Monday, March 21, 2016

It's Takes a Village to Support a Mom

Ada yang salah, bahwa kebanyakan dari kita menganggap bahwa ketika  seorang perempuan menjadi Ibu, maka secara otomatis dia mampu mentransformasi diri utuh dari seorang perempuan single yang lincah kesana kemari, menjadi sosok yang digelayuti anak dan bayi seama 24 jam sehari.

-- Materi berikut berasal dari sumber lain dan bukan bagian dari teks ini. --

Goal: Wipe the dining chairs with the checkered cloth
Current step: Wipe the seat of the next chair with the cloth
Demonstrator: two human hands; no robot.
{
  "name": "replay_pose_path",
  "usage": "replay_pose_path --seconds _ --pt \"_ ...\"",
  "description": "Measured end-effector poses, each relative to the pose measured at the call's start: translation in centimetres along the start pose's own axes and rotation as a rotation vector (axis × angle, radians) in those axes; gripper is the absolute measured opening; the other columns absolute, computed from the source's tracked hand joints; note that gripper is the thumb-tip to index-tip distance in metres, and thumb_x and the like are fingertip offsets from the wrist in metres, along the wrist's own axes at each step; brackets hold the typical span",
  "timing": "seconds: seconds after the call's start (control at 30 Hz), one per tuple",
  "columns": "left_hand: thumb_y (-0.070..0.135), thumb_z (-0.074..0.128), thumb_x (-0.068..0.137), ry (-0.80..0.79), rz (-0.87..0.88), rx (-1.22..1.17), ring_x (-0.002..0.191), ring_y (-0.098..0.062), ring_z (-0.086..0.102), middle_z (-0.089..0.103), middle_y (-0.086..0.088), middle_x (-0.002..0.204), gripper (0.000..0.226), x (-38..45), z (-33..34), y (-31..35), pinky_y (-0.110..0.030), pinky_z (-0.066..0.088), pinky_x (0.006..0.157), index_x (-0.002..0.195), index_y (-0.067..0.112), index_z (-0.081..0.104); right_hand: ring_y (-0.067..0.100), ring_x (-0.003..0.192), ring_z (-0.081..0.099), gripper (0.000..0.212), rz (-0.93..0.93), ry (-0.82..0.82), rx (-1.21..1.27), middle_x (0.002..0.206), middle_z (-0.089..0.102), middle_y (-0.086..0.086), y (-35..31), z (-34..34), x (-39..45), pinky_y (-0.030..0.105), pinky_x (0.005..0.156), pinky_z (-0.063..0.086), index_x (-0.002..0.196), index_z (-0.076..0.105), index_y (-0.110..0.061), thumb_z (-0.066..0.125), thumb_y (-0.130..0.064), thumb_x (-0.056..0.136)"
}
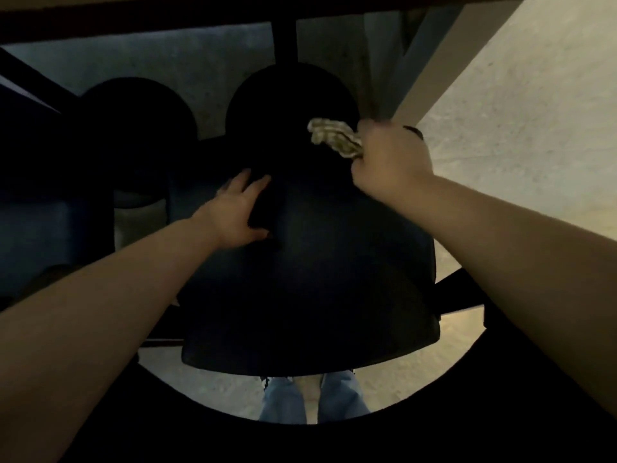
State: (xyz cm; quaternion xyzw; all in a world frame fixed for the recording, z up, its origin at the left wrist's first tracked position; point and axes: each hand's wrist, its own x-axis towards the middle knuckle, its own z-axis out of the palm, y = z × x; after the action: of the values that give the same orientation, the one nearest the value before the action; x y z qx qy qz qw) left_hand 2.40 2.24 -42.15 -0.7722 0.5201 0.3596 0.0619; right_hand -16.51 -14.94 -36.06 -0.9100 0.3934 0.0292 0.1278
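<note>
A dark dining chair (317,279) fills the middle of the view, seen from above, its rounded seat tucked toward the table. My right hand (389,158) grips the bunched checkered cloth (334,137) against the right side of the chair, near the top of its backrest. My left hand (238,208) grips the backrest's left edge, fingers stretched over the far side and thumb on the near side.
A second dark chair (140,128) stands to the left under the table. The table's edge (233,11) runs across the top, with a pale table leg (440,68) at upper right. Pale floor (534,111) lies to the right. My jeans-clad legs (314,399) show below the chair.
</note>
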Motion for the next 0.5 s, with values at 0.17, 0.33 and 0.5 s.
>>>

Sebagai konsekuensinya, seringkali ibu dipandang "rendah" hanya karena ia mengeluh lelah. Berkata jenuh tentang rutinitasnya. Atau sekedar curhat, betapa ia merindukan kehidupannya yang "dulu".

Dan ketika keluhannya diabaikan dan berujung pada baby blues, lagi lagi si Ibu yang dipandang tidak mampu mengurus anaknya dengan baik. Atau kurang tough dan mandiri terhadap perannya yang baru.

Saya jadi keingetan kasus penyiksaan Angeline tempo hari. Selepas kasus itu ter-blow-up, muncul banyak nomor hotline yang bisa dihubungi untuk mengadukan adanya penganiayaan anak. Tapi, -tanpa bermaksud membenarkan kasus itu- kemana nomor hotline bagi para Ibu untuk mengadukan lelah dan letih, atau mungkin baby blues mereka?

Punya bayi (baru) itu menguras fisik dan emos yang warbyasak. Kurang tidur. Ditempelin terus. Perut nyut2an. Bekas jahitan cenat cenut. Dan jangankan bisa mandi, ninggalin pipis aja udah diteriakin. Sepanjang hari urusannya seputar nyusuin - ganti popok - nyusuin lagi - ganti popok lagi.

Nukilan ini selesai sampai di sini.